#### EXERCISE AIM:
All the data should be printed again exactly as written.

-------- DATA RECORDS

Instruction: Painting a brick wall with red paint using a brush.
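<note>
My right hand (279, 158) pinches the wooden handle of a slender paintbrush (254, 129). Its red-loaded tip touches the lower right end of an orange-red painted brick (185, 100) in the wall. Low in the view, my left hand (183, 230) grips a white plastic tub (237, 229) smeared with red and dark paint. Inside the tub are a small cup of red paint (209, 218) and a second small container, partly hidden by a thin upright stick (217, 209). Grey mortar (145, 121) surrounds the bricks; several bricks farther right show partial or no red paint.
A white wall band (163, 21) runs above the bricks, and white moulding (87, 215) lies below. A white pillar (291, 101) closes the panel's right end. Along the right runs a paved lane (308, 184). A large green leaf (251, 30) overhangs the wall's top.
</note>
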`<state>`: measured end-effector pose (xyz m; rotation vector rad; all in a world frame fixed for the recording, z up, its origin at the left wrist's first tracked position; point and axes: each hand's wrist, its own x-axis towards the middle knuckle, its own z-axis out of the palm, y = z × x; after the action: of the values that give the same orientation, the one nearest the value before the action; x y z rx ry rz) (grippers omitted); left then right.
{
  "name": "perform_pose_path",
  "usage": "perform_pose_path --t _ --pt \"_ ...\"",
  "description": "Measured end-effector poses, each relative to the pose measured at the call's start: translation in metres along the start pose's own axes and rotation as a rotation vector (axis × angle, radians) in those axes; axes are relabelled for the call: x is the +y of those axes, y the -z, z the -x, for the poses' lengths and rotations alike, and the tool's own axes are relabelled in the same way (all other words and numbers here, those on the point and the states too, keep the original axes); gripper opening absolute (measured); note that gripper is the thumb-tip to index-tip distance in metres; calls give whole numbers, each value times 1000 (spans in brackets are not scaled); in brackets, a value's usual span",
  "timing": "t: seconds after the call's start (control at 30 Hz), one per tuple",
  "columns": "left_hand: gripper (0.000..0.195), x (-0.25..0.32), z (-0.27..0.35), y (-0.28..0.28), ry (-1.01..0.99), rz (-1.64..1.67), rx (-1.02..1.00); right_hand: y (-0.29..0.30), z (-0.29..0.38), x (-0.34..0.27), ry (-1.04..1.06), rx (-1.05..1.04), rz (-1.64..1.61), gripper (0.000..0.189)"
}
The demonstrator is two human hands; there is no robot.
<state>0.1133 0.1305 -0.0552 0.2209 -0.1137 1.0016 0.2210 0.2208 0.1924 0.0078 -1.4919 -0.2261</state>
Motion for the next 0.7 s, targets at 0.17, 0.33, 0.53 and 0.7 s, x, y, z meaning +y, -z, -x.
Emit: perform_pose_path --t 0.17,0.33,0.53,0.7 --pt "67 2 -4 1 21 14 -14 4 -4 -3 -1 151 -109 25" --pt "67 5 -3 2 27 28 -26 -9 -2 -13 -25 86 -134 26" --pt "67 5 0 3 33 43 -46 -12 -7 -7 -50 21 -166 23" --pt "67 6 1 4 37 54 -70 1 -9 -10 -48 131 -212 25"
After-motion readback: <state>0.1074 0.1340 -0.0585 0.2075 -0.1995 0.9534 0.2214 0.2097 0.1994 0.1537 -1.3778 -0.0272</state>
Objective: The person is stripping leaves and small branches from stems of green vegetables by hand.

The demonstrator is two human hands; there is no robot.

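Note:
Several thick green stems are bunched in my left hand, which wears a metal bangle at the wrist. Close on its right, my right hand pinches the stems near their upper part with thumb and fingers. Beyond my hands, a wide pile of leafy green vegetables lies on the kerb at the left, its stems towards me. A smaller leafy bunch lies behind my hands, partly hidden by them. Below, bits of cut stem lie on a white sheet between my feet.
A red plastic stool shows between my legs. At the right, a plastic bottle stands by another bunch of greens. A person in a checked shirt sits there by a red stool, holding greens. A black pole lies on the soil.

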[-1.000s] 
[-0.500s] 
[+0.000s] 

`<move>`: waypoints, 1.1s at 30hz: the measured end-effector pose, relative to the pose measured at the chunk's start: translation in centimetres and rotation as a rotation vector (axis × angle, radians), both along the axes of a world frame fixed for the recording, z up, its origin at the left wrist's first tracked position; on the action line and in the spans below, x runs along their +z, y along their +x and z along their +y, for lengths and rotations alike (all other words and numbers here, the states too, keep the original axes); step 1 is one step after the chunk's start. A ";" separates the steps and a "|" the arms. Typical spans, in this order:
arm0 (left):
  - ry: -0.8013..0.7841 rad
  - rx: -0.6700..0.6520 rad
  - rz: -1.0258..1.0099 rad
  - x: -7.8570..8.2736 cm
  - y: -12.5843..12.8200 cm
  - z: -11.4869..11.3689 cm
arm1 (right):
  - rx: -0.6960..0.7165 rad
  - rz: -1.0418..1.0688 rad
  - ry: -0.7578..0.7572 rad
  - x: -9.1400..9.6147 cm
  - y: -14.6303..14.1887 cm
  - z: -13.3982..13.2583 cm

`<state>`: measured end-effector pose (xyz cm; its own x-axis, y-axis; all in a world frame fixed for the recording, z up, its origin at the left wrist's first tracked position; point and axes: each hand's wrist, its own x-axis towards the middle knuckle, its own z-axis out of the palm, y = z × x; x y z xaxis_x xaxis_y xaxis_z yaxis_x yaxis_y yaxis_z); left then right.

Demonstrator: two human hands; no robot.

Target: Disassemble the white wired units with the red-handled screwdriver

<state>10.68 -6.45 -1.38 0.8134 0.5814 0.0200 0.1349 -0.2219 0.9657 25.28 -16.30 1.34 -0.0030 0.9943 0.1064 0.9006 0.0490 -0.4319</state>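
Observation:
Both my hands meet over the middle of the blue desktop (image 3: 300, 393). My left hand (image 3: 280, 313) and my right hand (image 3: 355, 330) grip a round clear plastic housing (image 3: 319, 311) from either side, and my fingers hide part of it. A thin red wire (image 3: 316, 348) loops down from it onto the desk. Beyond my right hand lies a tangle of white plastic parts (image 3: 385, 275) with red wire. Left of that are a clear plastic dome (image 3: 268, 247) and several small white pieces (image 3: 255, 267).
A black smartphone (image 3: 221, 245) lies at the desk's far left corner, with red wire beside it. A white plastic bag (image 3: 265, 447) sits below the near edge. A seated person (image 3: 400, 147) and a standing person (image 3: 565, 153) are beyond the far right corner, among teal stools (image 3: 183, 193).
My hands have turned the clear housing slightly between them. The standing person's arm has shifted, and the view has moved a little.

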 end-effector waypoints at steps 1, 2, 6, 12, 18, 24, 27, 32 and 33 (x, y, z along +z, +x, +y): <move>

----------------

#### TASK RESULT:
Instruction: Painting a brick wall with red paint using a brush.
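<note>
My right hand (279, 158) pinches the wooden handle of a slender paintbrush (254, 129). Its red-loaded tip touches the lower right end of an orange-red painted brick (185, 100) in the wall. Low in the view, my left hand (183, 230) grips a white plastic tub (237, 229) smeared with red and dark paint. Inside the tub are a small cup of red paint (209, 218) and a second small container, partly hidden by a thin upright stick (217, 209). Grey mortar (145, 121) surrounds the bricks; several bricks farther right show partial or no red paint.
A white wall band (163, 21) runs above the bricks, and white moulding (87, 215) lies below. A white pillar (291, 101) closes the panel's right end. Along the right runs a paved lane (308, 184). A large green leaf (251, 30) overhangs the wall's top.
</note>
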`<state>`: measured end-effector pose (xyz m; rotation vector rad; all in a world frame fixed for the recording, z up, its origin at the left wrist's first tracked position; point and axes: each hand's wrist, its own x-axis towards the middle knuckle, its own z-axis out of the palm, y = z × x; after the action: of the values that give the same orientation, the one nearest the value before the action; x y z rx ry rz) (grippers omitted); left then right.
{
  "name": "perform_pose_path",
  "usage": "perform_pose_path --t _ --pt \"_ ...\"",
  "description": "Measured end-effector poses, each relative to the pose measured at the call's start: translation in metres along the start pose's own axes and rotation as a rotation vector (axis × angle, radians) in those axes; axes are relabelled for the call: x is the +y of those axes, y the -z, z the -x, for the poses' lengths and rotations alike, and the tool's own axes are relabelled in the same way (all other words and numbers here, those on the point and the states too, keep the original axes); gripper opening absolute (measured); note that gripper is the thumb-tip to index-tip distance in metres; calls give whole numbers, each value times 1000 (spans in brackets are not scaled); in brackets, a value's usual span",
  "timing": "t: seconds after the call's start (control at 30 Hz), one per tuple",
  "columns": "left_hand: gripper (0.000..0.195), x (-0.25..0.32), z (-0.27..0.35), y (-0.28..0.28), ry (-1.01..0.99), rz (-1.64..1.67), rx (-1.02..1.00); right_hand: y (-0.29..0.30), z (-0.29..0.38), x (-0.34..0.27), ry (-1.04..1.06), rx (-1.05..1.04), rz (-1.64..1.61), gripper (0.000..0.189)"
}
The demonstrator is two human hands; there is no robot.
<state>0.1133 0.1305 -0.0552 0.2209 -0.1137 1.0016 0.2210 0.2208 0.1924 0.0078 -1.4919 -0.2261</state>
Motion for the next 0.7 s, targets at 0.17, 0.33, 0.53 and 0.7 s, x, y, z meaning +y, -z, -x.
Emit: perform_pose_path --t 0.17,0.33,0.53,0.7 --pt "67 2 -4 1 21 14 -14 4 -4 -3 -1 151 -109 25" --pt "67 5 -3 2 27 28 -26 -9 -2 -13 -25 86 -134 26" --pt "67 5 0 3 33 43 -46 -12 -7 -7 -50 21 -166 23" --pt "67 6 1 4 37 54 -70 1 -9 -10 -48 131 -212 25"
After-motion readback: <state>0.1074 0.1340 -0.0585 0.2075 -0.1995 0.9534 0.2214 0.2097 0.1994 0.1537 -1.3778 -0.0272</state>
Objective: The person is stripping leaves and small branches from stems of green vegetables by hand.

The demonstrator is two human hands; there is no robot.

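Note:
Several thick green stems are bunched in my left hand, which wears a metal bangle at the wrist. Close on its right, my right hand pinches the stems near their upper part with thumb and fingers. Beyond my hands, a wide pile of leafy green vegetables lies on the kerb at the left, its stems towards me. A smaller leafy bunch lies behind my hands, partly hidden by them. Below, bits of cut stem lie on a white sheet between my feet.
A red plastic stool shows between my legs. At the right, a plastic bottle stands by another bunch of greens. A person in a checked shirt sits there by a red stool, holding greens. A black pole lies on the soil.
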
[-1.000s] 
[-0.500s] 
[+0.000s] 

`<move>`: waypoints, 1.1s at 30hz: the measured end-effector pose, relative to the pose measured at the chunk's start: translation in centimetres and rotation as a rotation vector (axis × angle, radians), both along the axes of a world frame fixed for the recording, z up, its origin at the left wrist's first tracked position; on the action line and in the spans below, x runs along their +z, y along their +x and z along their +y, for lengths and rotations alike (all other words and numbers here, the states too, keep the original axes); step 1 is one step after the chunk's start. A ";" separates the steps and a "|" the arms. Typical spans, in this order:
arm0 (left):
  - ry: -0.8013..0.7841 rad
  - rx: -0.6700..0.6520 rad
  - rz: -1.0258..1.0099 rad
  - x: -7.8570..8.2736 cm
  - y: -12.5843..12.8200 cm
  - z: -11.4869..11.3689 cm
arm1 (right):
  - rx: -0.6960..0.7165 rad
  - rz: -1.0418..1.0688 rad
  - ry: -0.7578..0.7572 rad
  - x: -9.1400..9.6147 cm
  - y: -14.6303..14.1887 cm
  - z: -13.3982..13.2583 cm

`<state>`: measured end-effector pose (xyz cm; its own x-axis, y-axis; all in a world frame fixed for the recording, z up, its origin at the left wrist's first tracked position; point and axes: each hand's wrist, its own x-axis towards the middle knuckle, its own z-axis out of the palm, y = z × x; x y z xaxis_x xaxis_y xaxis_z yaxis_x yaxis_y yaxis_z); left then right.

Demonstrator: two human hands; no robot.

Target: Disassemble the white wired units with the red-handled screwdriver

<state>10.68 -6.45 -1.38 0.8134 0.5814 0.0200 0.1349 -0.2219 0.9657 25.28 -16.30 1.34 -0.0030 0.9943 0.1064 0.9006 0.0490 -0.4319</state>
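Observation:
Both my hands meet over the middle of the blue desktop (image 3: 300, 393). My left hand (image 3: 280, 313) and my right hand (image 3: 355, 330) grip a round clear plastic housing (image 3: 319, 311) from either side, and my fingers hide part of it. A thin red wire (image 3: 316, 348) loops down from it onto the desk. Beyond my right hand lies a tangle of white plastic parts (image 3: 385, 275) with red wire. Left of that are a clear plastic dome (image 3: 268, 247) and several small white pieces (image 3: 255, 267).
A black smartphone (image 3: 221, 245) lies at the desk's far left corner, with red wire beside it. A white plastic bag (image 3: 265, 447) sits below the near edge. A seated person (image 3: 400, 147) and a standing person (image 3: 565, 153) are beyond the far right corner, among teal stools (image 3: 183, 193).
My hands have turned the clear housing slightly between them. The standing person's arm has shifted, and the view has moved a little.
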
 end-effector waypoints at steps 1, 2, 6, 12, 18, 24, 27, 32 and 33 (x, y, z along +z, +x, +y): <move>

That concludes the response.